Strengths and limitations
This systematic review and meta-analysis included many studies with varied populations and provides the largest sample of women in whom these associations have been examined. We intentionally had broad inclusion criteria so that we could explore any heterogeneity between study populations and make conclusions relevant to most pregnant women. We found no evidence of heterogeneity overall, but it should be noted that most women came from high income countries. Thus our findings are not necessarily generalisable to lower income settings. Though we wanted to examine the influence of ethnicity on associations, most studies did not provide the detail to allow this. While we found similar patterns of association by geographical region we cannot assume that this reflects ethnicity. For example, the UK Born in Bradford cohort, includes about half white British and half south Asian women.
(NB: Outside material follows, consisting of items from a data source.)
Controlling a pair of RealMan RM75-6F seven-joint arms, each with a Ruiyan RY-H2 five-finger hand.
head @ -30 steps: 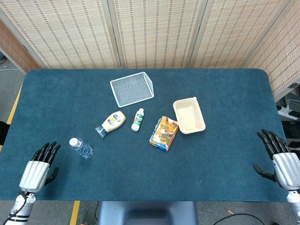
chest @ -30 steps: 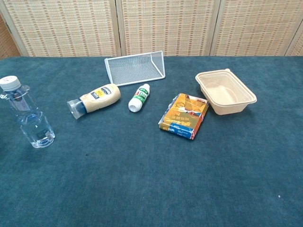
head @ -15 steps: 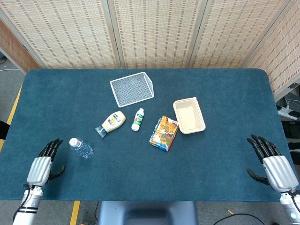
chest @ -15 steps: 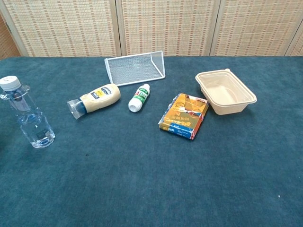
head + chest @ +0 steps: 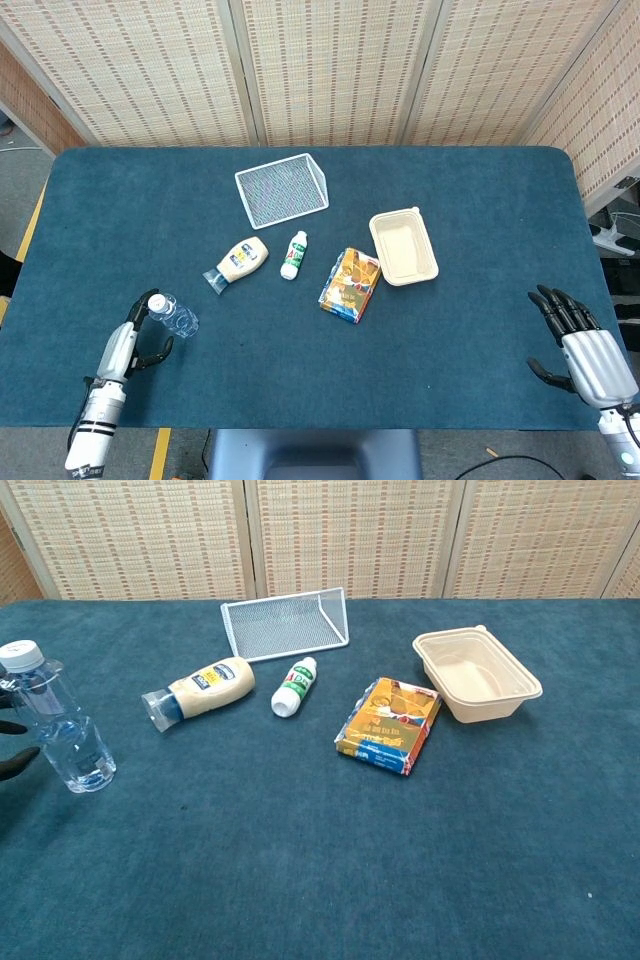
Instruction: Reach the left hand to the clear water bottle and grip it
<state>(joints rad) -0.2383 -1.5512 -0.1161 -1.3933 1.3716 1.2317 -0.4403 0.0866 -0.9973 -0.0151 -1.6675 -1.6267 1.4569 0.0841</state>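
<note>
Left hand (image 5: 137, 335) sits just beside the clear water bottle (image 5: 174, 315) near the front-left corner of the tabletop (image 5: 480, 230), its fingers spread and curved toward the bottle's cap end with nothing yet inside them; in the chest view only dark fingertips (image 5: 14, 763) show at the left edge, beside the bottle but not wrapped round it. So the reach looks close to finished, while the grip itself is not yet made: the fingers need to come round the bottle's body and close. The bottle stands upright with its white cap on (the chest view shows this plainly) and seems to hold only a little water at the bottom. Right hand (image 5: 585, 345) rests at the front-right corner, fingers apart and holding nothing, well apart from everything else. Of the other containers, the beige tray (image 5: 403, 247) right of centre is empty, and the white wire basket (image 5: 282, 188) toward the back edge has nothing in it either. A mayonnaise bottle (image 5: 238, 263) and a small white bottle (image 5: 293, 255) lie on their sides near the middle, both capped.
</note>
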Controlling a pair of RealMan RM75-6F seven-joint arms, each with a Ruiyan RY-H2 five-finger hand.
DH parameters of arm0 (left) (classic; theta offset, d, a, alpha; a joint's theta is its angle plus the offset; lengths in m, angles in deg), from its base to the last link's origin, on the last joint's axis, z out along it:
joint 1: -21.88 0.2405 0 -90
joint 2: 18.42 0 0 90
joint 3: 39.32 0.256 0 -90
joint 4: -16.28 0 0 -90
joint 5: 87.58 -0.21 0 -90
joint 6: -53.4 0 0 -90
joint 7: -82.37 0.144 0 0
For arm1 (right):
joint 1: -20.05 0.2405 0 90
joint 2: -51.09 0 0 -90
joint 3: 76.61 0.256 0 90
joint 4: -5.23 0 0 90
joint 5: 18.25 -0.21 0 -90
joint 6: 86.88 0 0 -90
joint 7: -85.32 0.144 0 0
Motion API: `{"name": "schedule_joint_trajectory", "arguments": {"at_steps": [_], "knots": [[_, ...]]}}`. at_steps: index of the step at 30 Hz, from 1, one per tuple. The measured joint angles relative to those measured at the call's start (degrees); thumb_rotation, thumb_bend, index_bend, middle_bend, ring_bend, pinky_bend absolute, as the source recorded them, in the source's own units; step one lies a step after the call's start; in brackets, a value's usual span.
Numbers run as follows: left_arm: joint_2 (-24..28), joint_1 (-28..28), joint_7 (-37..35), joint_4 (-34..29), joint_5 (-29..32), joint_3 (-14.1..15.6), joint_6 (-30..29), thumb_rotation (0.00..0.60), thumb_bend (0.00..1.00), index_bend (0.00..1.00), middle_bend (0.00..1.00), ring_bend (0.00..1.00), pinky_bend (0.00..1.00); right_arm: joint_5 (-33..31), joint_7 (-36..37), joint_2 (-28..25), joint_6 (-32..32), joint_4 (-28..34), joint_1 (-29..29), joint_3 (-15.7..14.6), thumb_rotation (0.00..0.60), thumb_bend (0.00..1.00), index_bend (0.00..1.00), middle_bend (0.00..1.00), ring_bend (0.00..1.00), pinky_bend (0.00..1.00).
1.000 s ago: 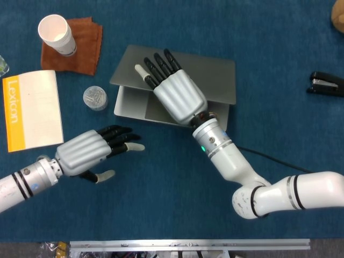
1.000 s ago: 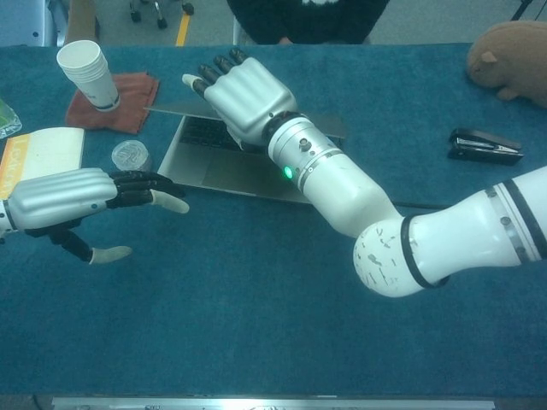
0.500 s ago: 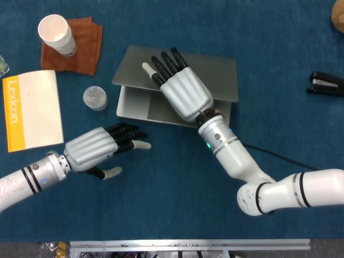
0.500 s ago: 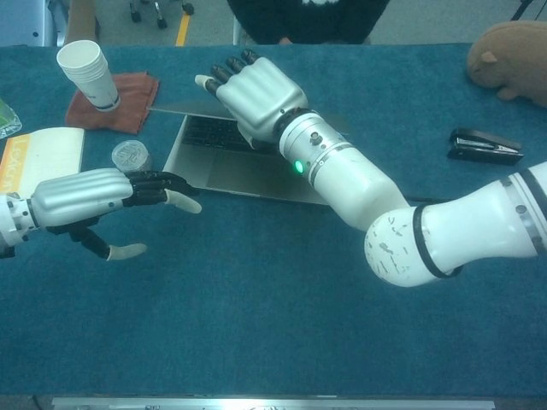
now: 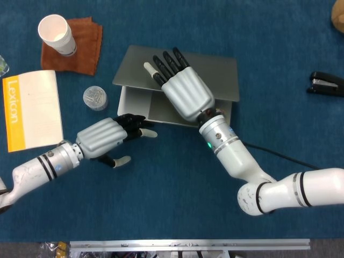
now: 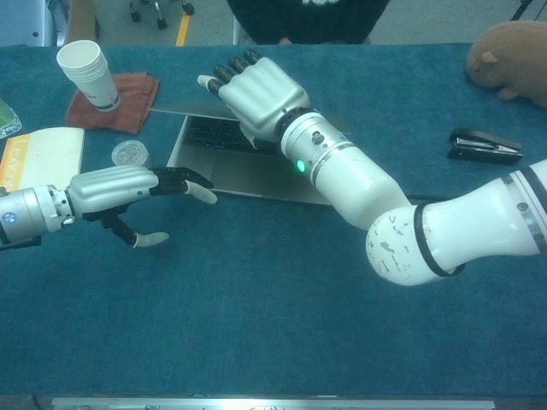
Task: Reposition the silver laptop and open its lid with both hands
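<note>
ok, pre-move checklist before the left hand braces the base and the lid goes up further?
1. Lid part open, keyboard showing in chest view: ok.
2. Right hand on the lid, fingers over its far side: ok.
3. Left hand on the laptop base: not ok, fingertips only at its near-left corner, contact cannot tell.
4. Plastic jar clear of the base: ok, close though.
5. Cable snagging on the right arm: cannot tell.

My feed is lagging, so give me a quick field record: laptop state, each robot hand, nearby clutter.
laptop: silver, lid partly raised
right robot hand: on the lid, fingers over its front edge
left robot hand: empty, fingertips at the base's front-left corner
clutter: small jar, book, paper cup on brown cloth, stapler
</note>
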Motion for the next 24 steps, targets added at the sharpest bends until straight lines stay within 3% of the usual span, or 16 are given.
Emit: {"name": "schedule_joint_trajectory", "arguments": {"at_steps": [24], "knots": [[-3.5, -1.1, 3.3, 2.5, 6.4, -0.1, 6.3, 0.6, 0.38, 0.15, 0.08, 0.01, 0.07, 0.1, 1.2, -0.9, -0.8, 1.4, 0.4, -0.3, 0.6, 0.51, 0.0, 0.06, 0.02, 0.07]]}}
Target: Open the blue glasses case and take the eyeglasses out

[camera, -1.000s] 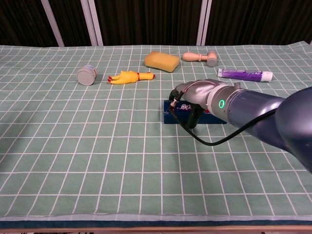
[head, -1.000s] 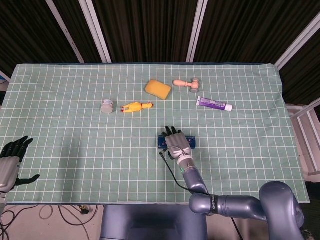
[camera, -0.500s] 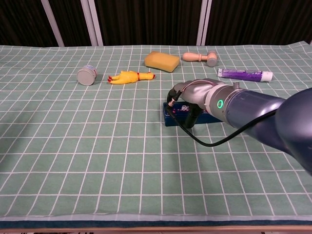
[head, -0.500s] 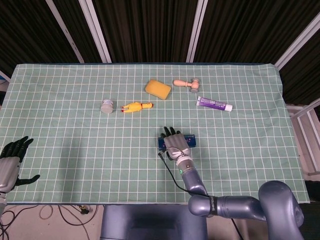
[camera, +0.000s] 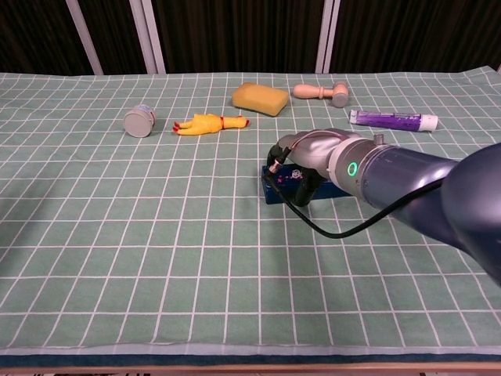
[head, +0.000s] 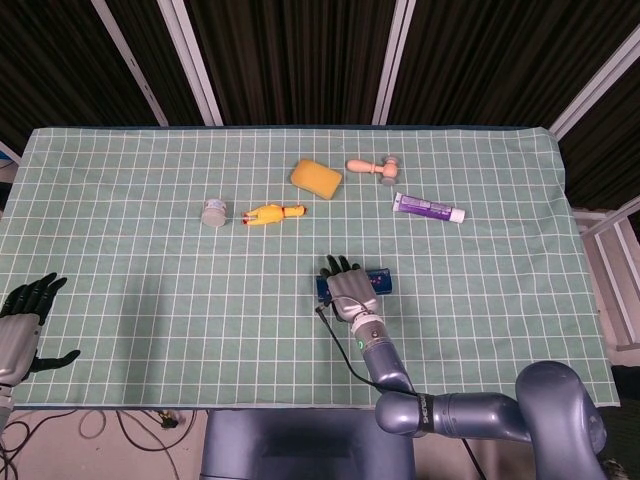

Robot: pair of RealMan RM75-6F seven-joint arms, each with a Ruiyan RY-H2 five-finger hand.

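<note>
Right hand [head: 349, 289] shifted slightly left, resting flat on one blue glasses case [head: 379, 283]; left hand [head: 22, 318] empty, fingers spread.

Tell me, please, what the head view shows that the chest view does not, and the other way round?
Only the head view shows the left hand, fingers spread and empty, at the table's near left edge, and the right hand from above, lying over the blue glasses case. Only the chest view shows the case's near side wall under the right forearm. Both show the sponge, rubber chicken and purple tube.
</note>
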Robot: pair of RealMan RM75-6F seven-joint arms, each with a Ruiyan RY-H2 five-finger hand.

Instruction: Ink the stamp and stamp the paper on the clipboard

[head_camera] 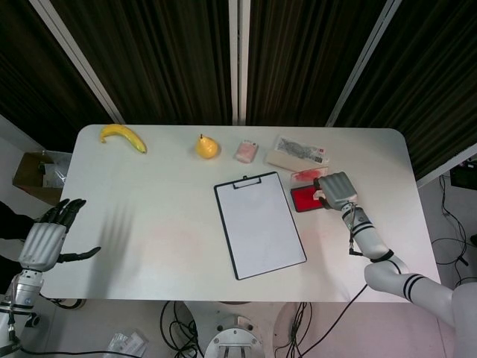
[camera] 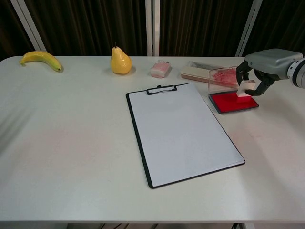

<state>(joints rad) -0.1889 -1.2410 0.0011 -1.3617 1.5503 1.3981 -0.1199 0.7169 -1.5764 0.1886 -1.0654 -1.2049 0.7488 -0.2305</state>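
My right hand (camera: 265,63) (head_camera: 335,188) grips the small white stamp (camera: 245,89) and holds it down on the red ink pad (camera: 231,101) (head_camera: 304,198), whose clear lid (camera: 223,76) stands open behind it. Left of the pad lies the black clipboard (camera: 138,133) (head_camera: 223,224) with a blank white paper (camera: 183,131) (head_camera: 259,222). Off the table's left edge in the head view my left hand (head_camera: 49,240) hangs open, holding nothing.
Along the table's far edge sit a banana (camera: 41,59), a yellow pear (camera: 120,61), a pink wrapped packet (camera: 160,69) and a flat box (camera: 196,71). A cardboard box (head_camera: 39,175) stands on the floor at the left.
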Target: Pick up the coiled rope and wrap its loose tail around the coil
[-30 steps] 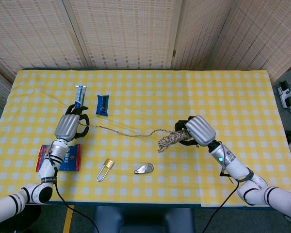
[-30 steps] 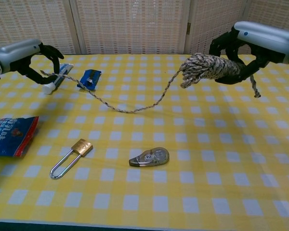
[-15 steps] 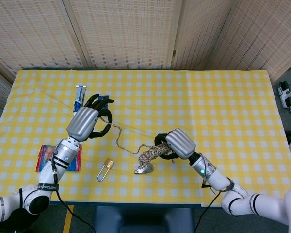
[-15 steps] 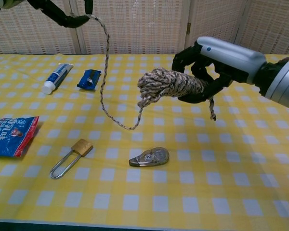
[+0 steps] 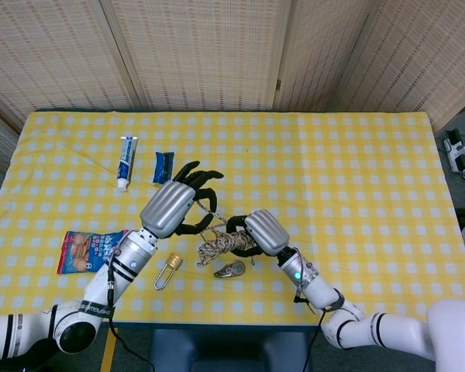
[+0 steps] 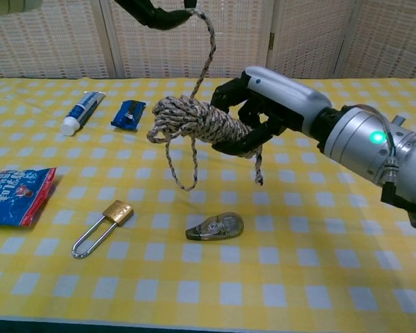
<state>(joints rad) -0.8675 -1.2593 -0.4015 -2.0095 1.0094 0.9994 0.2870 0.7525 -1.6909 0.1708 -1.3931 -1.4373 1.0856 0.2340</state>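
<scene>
My right hand [image 6: 263, 114] grips a speckled coil of rope [image 6: 194, 123] and holds it level above the table; the same hand [image 5: 260, 231] and coil [image 5: 221, 244] show in the head view. The rope's loose tail [image 6: 201, 59] rises from the coil to my left hand [image 5: 178, 205], which pinches it high up, at the top edge of the chest view [image 6: 156, 10]. A slack loop of tail [image 6: 184, 170] hangs below the coil, and a short end [image 6: 258, 166] dangles by my right hand.
On the yellow checked cloth [image 6: 333, 263] lie a brass padlock [image 6: 100, 225], a grey correction-tape dispenser [image 6: 215, 226], a red-and-blue snack packet [image 6: 14, 195], a white tube [image 6: 82, 112] and a small blue packet [image 6: 128, 113].
Both hands have moved toward the middle and closer together. My left hand carried the tail up and right, above the coil. The right hand brought the coil leftward.
</scene>
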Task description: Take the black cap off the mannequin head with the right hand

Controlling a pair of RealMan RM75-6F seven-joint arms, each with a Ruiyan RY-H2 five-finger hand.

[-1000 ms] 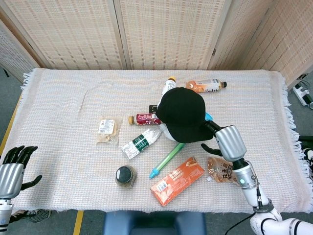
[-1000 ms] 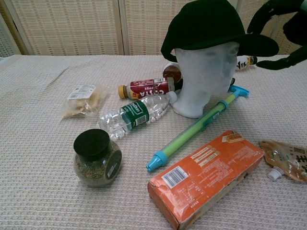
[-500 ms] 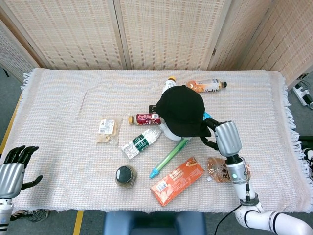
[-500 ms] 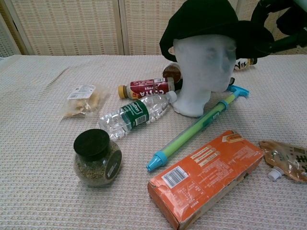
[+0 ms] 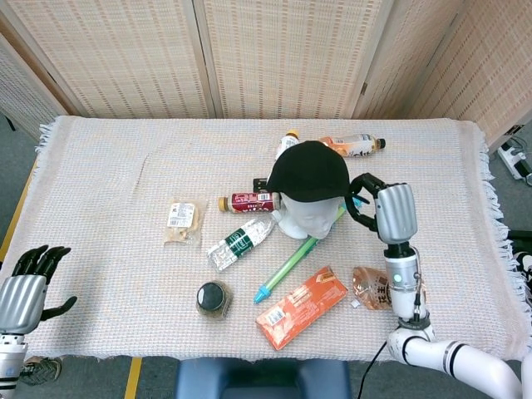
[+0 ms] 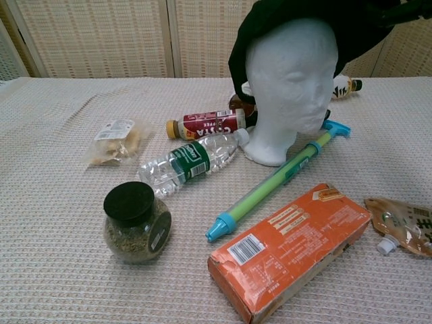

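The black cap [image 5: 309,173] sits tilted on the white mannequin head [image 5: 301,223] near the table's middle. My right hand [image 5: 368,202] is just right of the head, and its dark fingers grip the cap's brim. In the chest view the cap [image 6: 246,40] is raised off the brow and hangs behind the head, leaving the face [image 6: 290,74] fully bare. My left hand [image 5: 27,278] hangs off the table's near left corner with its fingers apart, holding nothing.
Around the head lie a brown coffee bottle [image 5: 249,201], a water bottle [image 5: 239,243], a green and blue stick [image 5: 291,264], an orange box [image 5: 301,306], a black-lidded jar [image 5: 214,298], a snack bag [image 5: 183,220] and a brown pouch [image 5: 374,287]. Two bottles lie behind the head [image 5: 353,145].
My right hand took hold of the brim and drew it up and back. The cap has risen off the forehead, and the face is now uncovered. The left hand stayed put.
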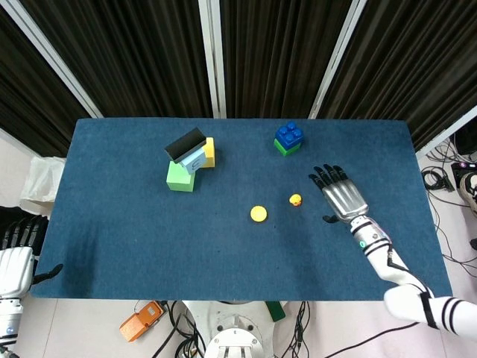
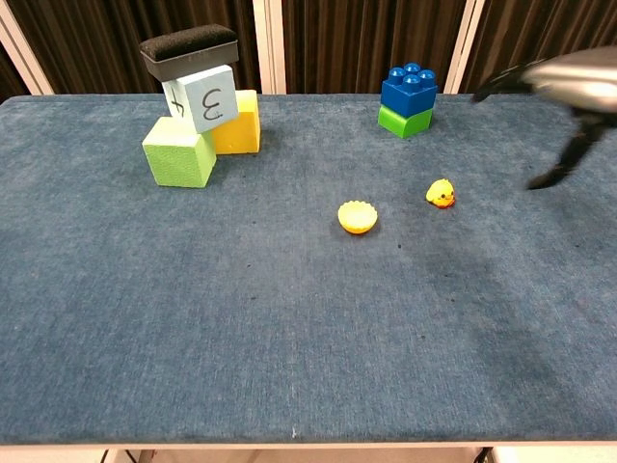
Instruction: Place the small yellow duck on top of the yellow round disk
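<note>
The small yellow duck (image 1: 296, 200) (image 2: 442, 194) stands on the blue cloth, a little right of the yellow round disk (image 1: 258, 214) (image 2: 358, 217). My right hand (image 1: 340, 192) (image 2: 564, 96) hovers flat and open just right of the duck, fingers spread and pointing away from me, holding nothing. My left hand (image 1: 16, 257) lies open off the table's front left corner, far from both objects.
A stack of green, yellow and pale blue cubes topped by a black block (image 1: 189, 160) (image 2: 196, 101) stands at the back left. A blue brick on a green brick (image 1: 288, 139) (image 2: 408, 100) sits behind the duck. The blue table (image 1: 149, 239) spreads around them.
</note>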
One of the main limitations of the individual studies was the lack of definite blinding of those who were looking after the pregnant women to the OGTT fasting and post-load glucose concentrations. This could bias the magnitudes of the association towards the null if carers provided advice (about diet for example) or even treatment with oral hypoglycaemics to those women who had borderline high glucose concentrations that did not quite reach the diagnostic criteria for excluding women with gestational diabetes. We tried to explore this in sensitivity analyses of pooled results in those studies that had definitely blinded clinical staff compared with those that had not blinded staff or for which it was unclear whether or not they had blinded them. In general results looked similar in the two groups. Only two studies, however, had definitely blinded staff, and one of these was the largest study—HAPO. The strong associations between fasting glucose concentrations and large for gestational age and macrosomia in the blinded studies compared with other studies could reflect blinding, but it could also be a chance finding considering the number of comparisons undertaken in this sensitivity analysis. Given that this analysis is comparing just one or two studies with all others it could also be driven by other differences. Importantly, the difference is small and does not alter our overall conclusion regarding the linear dose-response nature of the associations between glucose concentrations and a wide range of clinically important perinatal outcomes.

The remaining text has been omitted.